Fifty feet down the road, a thin beam divides the darkness. My head snaps up. Searching, the beam sweeps away. I redouble my work, scraping armful after armful of dirt from the pot.
I've been making too much noise. They know someone's out here. My gaze flicks to the alley I came from. That would be my safest bet. Disappear into the darkness.
But if they know someone is trying to leave through the Dead District, they'll start defending it. Then I'll never get out of Karsix.
The beam appears again, more concentrated. They're about to turn off an alley.
The pot's hollowed out.
"It's now or never," I mutter.
The patrolman turns the corner.
I launch to my feet, heaving the pot upright. Metal on stone shrieks as I drag it to the wall. The patrolman breaks into a run. My sweating fingers struggle to keep their grip. He's only thirty feet away now.

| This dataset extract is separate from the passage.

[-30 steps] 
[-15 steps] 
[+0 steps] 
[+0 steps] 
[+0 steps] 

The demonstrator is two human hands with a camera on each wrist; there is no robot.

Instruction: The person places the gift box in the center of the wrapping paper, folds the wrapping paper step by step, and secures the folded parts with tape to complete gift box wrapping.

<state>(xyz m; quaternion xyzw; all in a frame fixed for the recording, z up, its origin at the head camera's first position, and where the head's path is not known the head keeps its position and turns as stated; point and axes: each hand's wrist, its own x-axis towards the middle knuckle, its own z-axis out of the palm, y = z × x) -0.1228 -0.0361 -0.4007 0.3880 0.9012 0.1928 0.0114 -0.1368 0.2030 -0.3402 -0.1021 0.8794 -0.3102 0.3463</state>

I push the pot flush to the wall and scramble atop it, catching myself against the wood as the pot wobbles beneath me. It's almost too light now.
Twenty feet.
My perch stabilizes. I stretch for the window of the tower. Mere inches separate my fingers from the top, a tiny and impossible distance.
Fifteen feet away, he stops running. He slings the crossbow off his shoulder. "Halt!"
I set my foot into a hold. I just need to be a little bit closer—
A bolt shoots past my leg, slicing my trousers. I flinch, almost losing my balance. He's cranking his weapon to reload it. I don't have time to climb, I need to be in that tower now—
The bolt hisses as it barrels toward me.